Granted, NYC is the biggest city in the US, so maybe that sort of reaction is more reasonable there than when people in Dallas or Boston do it.
Granted, NYC is the biggest city in the US, so maybe that sort of reaction is more reasonable there than when people in Dallas or Boston do it.
Why does having launched in other cities matter if the new city brings up things that none of the other launched cities do?
For example the first thing I can think of new for New York is snow and ice.
It's my understanding that self-driving cars don't really account their acceleration and braking for roads that could sometimes be very slippery due to snow and ice.
New requirements come up all the time in technology. The existence of a new requirement isn't in and of itself justification for skepticism - is there a particular reason to believe that Waymo is not capable of solving for the new requirement?
The answer may be yes, but simply "ahah! It would need to do [new thing]!" is insufficient. "[new thing] is likely intractable because [reason]" would be more justification for skepticism.

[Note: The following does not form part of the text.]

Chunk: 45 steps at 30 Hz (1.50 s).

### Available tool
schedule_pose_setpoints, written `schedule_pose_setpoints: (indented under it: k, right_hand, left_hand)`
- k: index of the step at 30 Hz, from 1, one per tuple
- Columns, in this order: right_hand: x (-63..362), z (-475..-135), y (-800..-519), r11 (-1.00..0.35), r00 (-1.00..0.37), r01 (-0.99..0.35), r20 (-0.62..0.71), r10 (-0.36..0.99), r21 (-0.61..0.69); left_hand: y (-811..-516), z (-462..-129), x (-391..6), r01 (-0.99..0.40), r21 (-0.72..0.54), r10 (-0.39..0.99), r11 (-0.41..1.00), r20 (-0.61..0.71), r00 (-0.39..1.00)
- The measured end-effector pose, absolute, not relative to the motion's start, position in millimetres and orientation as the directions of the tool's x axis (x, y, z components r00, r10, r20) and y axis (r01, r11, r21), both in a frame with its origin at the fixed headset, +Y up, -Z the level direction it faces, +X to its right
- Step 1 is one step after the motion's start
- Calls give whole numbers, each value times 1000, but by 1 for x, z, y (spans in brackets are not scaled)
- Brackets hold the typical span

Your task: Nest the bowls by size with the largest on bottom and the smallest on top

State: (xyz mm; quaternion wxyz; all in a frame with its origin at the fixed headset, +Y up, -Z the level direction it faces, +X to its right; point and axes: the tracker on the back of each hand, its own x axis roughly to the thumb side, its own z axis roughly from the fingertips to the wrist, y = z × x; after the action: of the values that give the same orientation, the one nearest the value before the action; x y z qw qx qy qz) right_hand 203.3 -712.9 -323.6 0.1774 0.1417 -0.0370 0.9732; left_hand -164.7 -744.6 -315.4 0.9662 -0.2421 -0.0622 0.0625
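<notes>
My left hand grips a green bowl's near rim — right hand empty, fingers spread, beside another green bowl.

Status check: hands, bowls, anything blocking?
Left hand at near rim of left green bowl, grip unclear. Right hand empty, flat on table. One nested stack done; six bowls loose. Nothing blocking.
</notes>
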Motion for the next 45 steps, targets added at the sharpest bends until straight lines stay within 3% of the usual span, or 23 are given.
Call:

> "It's my understanding that self-driving cars don't really account their acceleration and braking for roads that could sometimes be very slippery due to snow and ice."
Sure, but like above - is there a reason this is an intractable problem?
I'll throw this out there: your human-driven car already accounts for acceleration and braking on slippery roads, without the need for the human. Traction control systems and electronic stability control systems exist! They're in fact incredibly common on modern cars.
These systems don't help with the problems I am talking about.
You have to drive completely differently in heavy snow, significantly slower, brake sooner, turn less sharp, accelerate much slower, leave significantly larger gaps, leave space to move out of the way and be ready to move if someone behind you is coming at you too fast and can't stop in time, etc. I've spend my entire life in the midwest.
The traction control system in my 2023 camry didn't help one bit when I applied the brakes on black ice and the car didn't react at all, it just kept sliding at the same speed across the ice.
NYC doesn't generally get white-out blizzards, so refusing to drive in them is quite feasible.
Waymo has been trained in Buffalo NY for winter conditions, unlike most NYC drivers.
Sure you are. You can still drive off the road and into the ditch where nobody can see you. People then die because they don't clear their tail pipe and get carbon monoxide poisoning or they try and walk for help and freeze to death.
A reasonable counterargument is that autonomous vehicles can actually do that to a degree that is much, much more effective than humans. You might have 25 years of experience, but at 8 hours a day for 365 days of those 25 years we'd only need 8 cars driving for a year to match that. After all, training data and event logs generated by cars can be shared, and models can be upgraded all around. And of course that scales to more than 8 vehicles rather easily.
My Subaru can lane keep in Wyoming blizzards better than I can because it follows the car in front with radar.